Reception: Saturday, April 11, 1 to 5 p.m. Artist will be in attendance

The TTC subway at Union Station, Toronto’s main public transportation hub, is acquiring an extraordinary, world-class art installation, which is presently being installed and will be unveiled in time for the Pan Am Games. Created by awardwinning Canadian artist Stuart Reid, zones of immersion is a 7-foot high by 500-foot long richly worked glass wall that portrays the people who “ride the rocket” every day.

The large drawings in this exhibition are based upon small sketches drawn while riding the subway. These works (india ink on mylar) informed and developed the glass project.

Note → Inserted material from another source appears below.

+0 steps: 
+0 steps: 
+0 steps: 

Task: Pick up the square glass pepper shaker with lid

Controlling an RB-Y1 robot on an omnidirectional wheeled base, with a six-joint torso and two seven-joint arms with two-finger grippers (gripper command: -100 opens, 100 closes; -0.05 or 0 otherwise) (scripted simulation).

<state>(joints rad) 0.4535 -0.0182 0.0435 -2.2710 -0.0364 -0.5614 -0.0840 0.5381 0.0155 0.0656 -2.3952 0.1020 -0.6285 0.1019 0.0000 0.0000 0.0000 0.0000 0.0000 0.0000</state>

Sky Goodden, the founding editor of Momus, writes of these drawings:

Reid’s evocation of our city’s “third class carriage” is rooted in a history that these images’ very line and media evoke—Honoré Daumier, Gustave Courbet, José Clemente Orozsco—and which their nod to both Social Realism and Impressionism implies. However, Reid’s subjects embody a common experience made contemporary. Scrawled with clipped texts of overheard conversation and passing allusion, Reid’s works capture the present moment through language. He circles our intimacy, investigates our autonomy, and portrays the human connections that are both performed and pressed between stations. How do we use the space we travel in order to get the time we need? With his subjects either moving out of frame, responding through posture or retreat, crushed against one another or framed alone, Reid produces a record of the river of movement that happens beneath our feet – one of isolation in crowds, community and class.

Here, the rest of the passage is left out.